Kara, like many workers, was suspicious of And Then There Were None at first.

“I didn’t know if they were real. How could there be a group of pro-lifers who cared so deeply about abortion clinic workers?”

Kara made the decision to quit Planned Parenthood without another job lined up. She attended three different healing retreats with And Then There Were None and fell right into the “Quitter Tribe.” While it was scary leaving a well-paying job, she knew she was doing the right thing and had the support of other Quitters of the abortion industry who had been in her shoes. Through a series of events that only God could have orchestrated, Kara found herself in Florida volunteering at that same Care Net center, and weeks later she was offered the position as a Center Director.

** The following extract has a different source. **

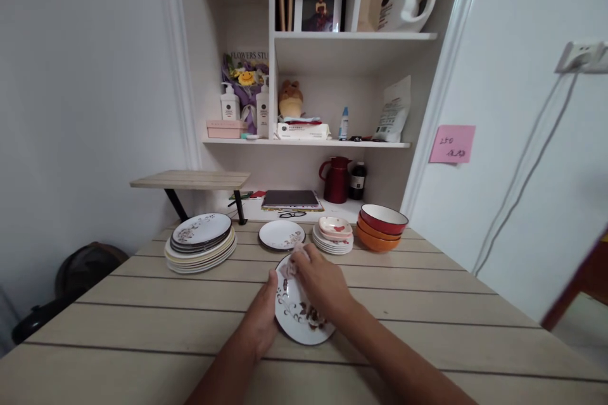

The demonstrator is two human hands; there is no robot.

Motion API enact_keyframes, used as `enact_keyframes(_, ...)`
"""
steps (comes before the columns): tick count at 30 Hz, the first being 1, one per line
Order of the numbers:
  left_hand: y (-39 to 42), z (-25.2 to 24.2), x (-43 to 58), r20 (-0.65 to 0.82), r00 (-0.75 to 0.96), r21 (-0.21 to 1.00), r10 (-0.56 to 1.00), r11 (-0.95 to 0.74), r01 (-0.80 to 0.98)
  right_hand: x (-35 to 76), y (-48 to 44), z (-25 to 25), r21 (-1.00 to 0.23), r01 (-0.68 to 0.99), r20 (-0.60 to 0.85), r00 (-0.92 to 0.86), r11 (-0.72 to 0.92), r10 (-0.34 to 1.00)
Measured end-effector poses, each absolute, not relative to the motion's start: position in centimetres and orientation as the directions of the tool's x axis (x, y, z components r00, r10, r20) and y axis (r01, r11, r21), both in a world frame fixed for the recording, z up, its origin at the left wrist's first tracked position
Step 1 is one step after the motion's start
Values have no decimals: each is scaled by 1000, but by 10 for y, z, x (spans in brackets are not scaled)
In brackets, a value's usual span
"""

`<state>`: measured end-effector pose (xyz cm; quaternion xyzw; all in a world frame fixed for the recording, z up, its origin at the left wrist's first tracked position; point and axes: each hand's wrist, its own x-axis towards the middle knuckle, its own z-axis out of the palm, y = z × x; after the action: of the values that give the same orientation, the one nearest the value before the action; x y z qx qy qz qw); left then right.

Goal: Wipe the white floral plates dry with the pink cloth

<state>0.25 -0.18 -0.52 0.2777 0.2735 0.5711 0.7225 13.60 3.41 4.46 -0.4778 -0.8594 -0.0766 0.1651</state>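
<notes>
Held in the left hand, by the left rim, with straight thumb and hidden fingers, a glossy floral plate, tilted nearward, lengthwise far-left to near-right, mid-table; pressed crumpled cloth to its far end under the curled fingers of the right hand.

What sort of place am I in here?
Likely a room in a home: the white-framed picture and small brown plush toy on the white built-in shelves, plus the stack of round, pale plates, suggest it.
</notes>
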Motion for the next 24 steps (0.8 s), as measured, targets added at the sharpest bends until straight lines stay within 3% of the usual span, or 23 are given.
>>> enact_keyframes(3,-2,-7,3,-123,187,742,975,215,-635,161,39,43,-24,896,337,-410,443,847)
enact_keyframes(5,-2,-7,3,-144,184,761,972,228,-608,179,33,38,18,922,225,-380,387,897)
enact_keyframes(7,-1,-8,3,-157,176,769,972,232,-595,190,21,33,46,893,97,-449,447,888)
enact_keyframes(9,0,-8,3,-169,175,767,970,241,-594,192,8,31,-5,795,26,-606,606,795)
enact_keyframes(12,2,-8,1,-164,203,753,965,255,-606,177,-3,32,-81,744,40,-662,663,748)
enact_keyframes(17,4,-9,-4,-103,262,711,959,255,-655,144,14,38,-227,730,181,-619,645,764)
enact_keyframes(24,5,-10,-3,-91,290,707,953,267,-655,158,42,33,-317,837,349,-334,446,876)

“I have worked hard to heal,” Kara said. “At first, I felt bad that I could not cry. I was so blocked off and dissociated from everything. Counseling with Amanda helped give me the tools to work through things on my own now.”

Kara strongly encourages other workers who have not reached out for help to do so.

“You are never alone. There is an entire ministry devoted to helping you get out, heal, find a better path, and connect you with an amazing group of people who have been where you are,” she says. “There is such a strong connection between us. We just run into each other’s arms with so much love in our hearts. We always show up for each other.”

Kara continues to work at Care Net and is now engaged to marry the man of her dreams.

“The Lord made me wait,” she said. “I was not happy being single, but the Lord made me wait and now I am so happy that He did.”

Kara admits that she is not where she wants to be, but that she is working hard to develop her relationship with Christ and become the woman He created her to be.

“I am walking the path the Lord has for me. I am divinely held by Him,” she said. “Without my Tribe, I would not be where I am today. I have been equipped and shown such unconditional love by Sarah and everyone at And Then There Were None. The love we have for each other is so deep and real.”